Maleficent – Action/Adventure/Fantasy – May 30
Plot Summary: This is basically a live-action version of Sleeping Beauty, but focusing more on the villain character of Maleficent, her backstory and such. It also features Princess Aurora heavily as well, and their dynamic (which could be interesting). Key Filmmakers Involved: Director Robert Stromberg. Actors Involved: Angelina Jolie, Elle Fanning, Juno Temple, Brenton Thwaites, Sharlto Copley, Imelda Staunton, Sam Riley, and Lesley Manville. Potential: I am all for these new live-action adaptation of the fairytales that Disney did fantastically as animated films. I like the characters. I like the stories. But, so far, they have not been very good at all. Alice in Wonderland is fairly awful and Universal’s Snow White and the Huntsman is very forgettable. Maybe Maleficent will be the film to break the curse? Disney has hired Oscar winning visual effects man Robert Stromberg to make his feature directorial debut. I just hope that this film, like Alice in Wonderland and Oz the Great and Powerful (which I mostly liked because of what Sam Raimi brought to it), will not be too dependent of visual effects and thus lacking good narratives and characters. Stromberg does have a good cast. Angelina Jolie very well could can a wonderful Maleficent (she looks great in the trailer), and Elle Fanning, Juno Temple, and Sharlto Copley are all actors that I enjoy. I do not really expect great things for this film, but I hope that it is much more satisfying than the few updated fairytales we have seen so far – a step in the right direction ahead of the Peter Pan, The Jungle Book, and Cinderella updates. Trailer: Here.

Comedy:

Walk of Shame – Comedy – May 2
Plot Summary: Meghan is a news reporter who dreams of becoming an anchor. Finally, after years of waiting and hard work, she has the opportunity of a lifetime – a job interview to be a news anchor. But, she decides to go out and celebrate the night before. Things get out of hand, and she finds herself stranded in Downtown L.A. without a phone, car, ID, or money. She has only eight hours to make it to the interview. What will she do?!?!? Key Filmmakers Involved: Writer-director Steven Brill. Actors Involved: Elizabeth Banks, James Marsden, Gillian Jacobs, Sarah Wright Olsen, and Ethan Suplee. Potential:  Most people will probably recognize the name Steven Brill as the director of a couple Adam Sandler films from the early 2000s (if they recognize it at all, which probably asking too much). His track record is very terrible. The last two films he wrote were Ready to Rumble and Little Nicky, and the last two films he directed were Drillbit Taylor and Without a Paddle (but for those with fond memories of The Mighty Ducks Trilogy, he did write those films too). So basically, Walk of Shame being watchable is completely dependent on the comedic talent of Elizabeth Banks; and to that degree, the film does have a check in the positive column (but that might be the only one, well also one for Gillian Jacobs supporting, she is really funny too). Watch this at your own discretion. Trailer: Here.

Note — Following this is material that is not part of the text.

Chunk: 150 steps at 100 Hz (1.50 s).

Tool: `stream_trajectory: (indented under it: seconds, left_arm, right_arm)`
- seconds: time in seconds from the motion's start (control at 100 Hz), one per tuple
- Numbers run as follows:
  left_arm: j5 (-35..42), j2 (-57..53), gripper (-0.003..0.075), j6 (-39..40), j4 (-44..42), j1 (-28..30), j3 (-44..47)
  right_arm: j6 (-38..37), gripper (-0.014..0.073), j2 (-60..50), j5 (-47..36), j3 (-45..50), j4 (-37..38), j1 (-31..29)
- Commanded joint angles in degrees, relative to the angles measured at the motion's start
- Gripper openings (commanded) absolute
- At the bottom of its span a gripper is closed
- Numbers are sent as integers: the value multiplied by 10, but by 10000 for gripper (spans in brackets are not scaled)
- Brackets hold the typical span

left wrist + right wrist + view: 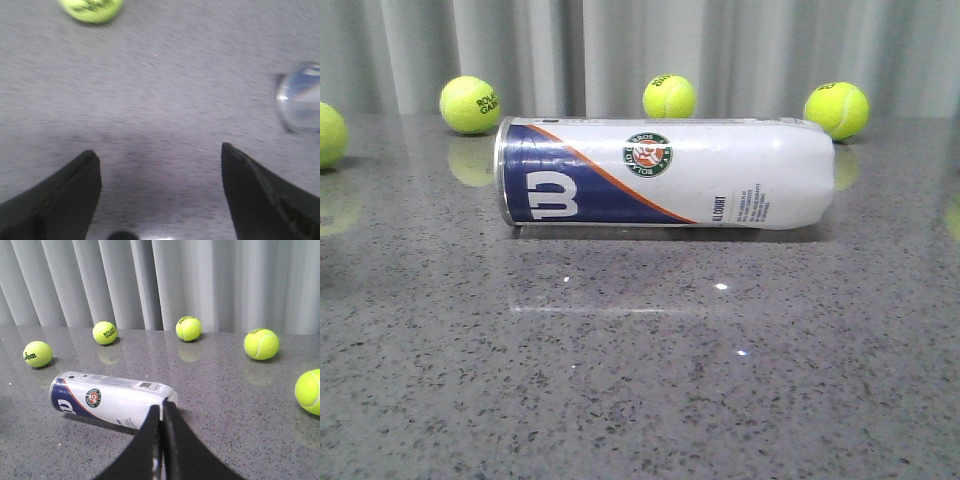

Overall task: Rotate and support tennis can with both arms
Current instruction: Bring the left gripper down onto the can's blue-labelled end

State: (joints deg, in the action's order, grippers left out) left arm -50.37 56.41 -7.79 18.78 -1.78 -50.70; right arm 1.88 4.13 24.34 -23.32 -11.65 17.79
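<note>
Tennis can [665, 173] lies sideways mid-table, ungripped; left gripper [160, 155] spread wide for approach, right gripper [162, 407] pinched together, empty.

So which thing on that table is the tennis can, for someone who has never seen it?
On the grey speckled table, before the pale curtain, find the tennis can lying on its side among yellow-green balls. It alone is a long white tube, with a navy end and an orange stripe.
</note>
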Motion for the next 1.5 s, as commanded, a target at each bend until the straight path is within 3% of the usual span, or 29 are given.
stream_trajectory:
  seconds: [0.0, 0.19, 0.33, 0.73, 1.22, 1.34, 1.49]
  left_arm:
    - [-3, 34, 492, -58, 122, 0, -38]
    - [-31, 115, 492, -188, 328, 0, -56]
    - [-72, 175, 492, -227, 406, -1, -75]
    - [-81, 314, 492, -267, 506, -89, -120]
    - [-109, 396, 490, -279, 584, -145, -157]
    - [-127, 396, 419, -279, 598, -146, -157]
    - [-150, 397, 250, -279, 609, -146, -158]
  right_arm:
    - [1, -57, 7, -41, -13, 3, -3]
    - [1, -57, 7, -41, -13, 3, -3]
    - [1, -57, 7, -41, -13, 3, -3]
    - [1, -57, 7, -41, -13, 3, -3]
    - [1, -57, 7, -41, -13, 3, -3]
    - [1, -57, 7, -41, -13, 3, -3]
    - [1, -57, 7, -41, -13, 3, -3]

Neighbors – Comedy – May 9
Plot Summary: Mac and Kelly Radner have a good, peaceful life in the suburbs with their newborn child. Everything changes, however, when a fraternity buys the house next door and converts it into their frat house. The Radner’s try to play nice, but the noise, parties and other antics drive them up a wall. They decide to engage in a prank war with the frat, thinking it will scare them off. Big mistake. Things escalate to unforeseen heights of madness and debauchery. Key Filmmakers Involved: Director Nicholas Stoller and producers Evan Goldberg and Seth Rogen. Actors Involved:  Seth Rogen, Rose Byrne, Zac Efron, Dave Franco, Christopher Mintz-Plasse, Jake Johnson, Lisa Kudrow, Carla Gallo, Craig Roberts, and Jason Mantzoukas (who is fantastically funny in The League). Potential: Neighbors has a lot of comedic talent behind it. Director Nicholas Stoller previously directed the very funny films Forgetting Sarah Marshall, Get Him to the Greek, and The Five-Year Engagement. Meanwhile, Evan Goldberg and Seth Rogen are responsible for Superbad, Pineapple Express, and This Is the End. Neighbors is the first potentially great R-rated comedy of 2014 and a dark horse for both comedy of the year and best film of May. The film has played to excellent audience reaction during a few preview screenings (like at SXSW). Critics also seemed to be enamored with it. This is worth checking out for fans of R-rated comedy. Trailer: Here.

A Million Ways to Die in the West – Comedy/Western – May 30
Plot Summary: Albert is a cowardly farmer, but somehow he has wooed a mysterious new woman who has come to town. He must summon up his courage, however, when her husband, a notorious gun-slinging villain, arrives in town looking for her. Key Filmmakers Involved: Writer-director Seth MacFarlane. Actors Involved: Seth MacFarlane, Charlize Theron, Liam Neeson, Amanda Seyfried, Neil Patrick Harris, Giovanni Ribisi, Sarah Silverman, Christopher Lloyd, and Wes Studi. Potential: I thought Ted was funny and I like Family Guy and American Dad!, but A Million Ways to Die in the West looks kind of ho-hum and a bit lazy comedy wise. I will still rent it, but I am not convinced that it is worth seeing in theaters. Comedy and the Western genre are things that usually do not go well together (unless you like Little Big Man or Blazing Saddles, both of which many do). This seems like a parody of the western genre, but that genre is honestly and sadly all but dead in modern filmmaking. Usually, parodies work because of their proximity to what they are making fun of, but here MacFarlane is basically kicking a corpse (when, and maybe this is just me, seeing westerns return as a viable genre would be great). All that said, MacFarlane does have a talent for jokes and makes the absurd work. This could end up being incredibly funny. Trailer: Here.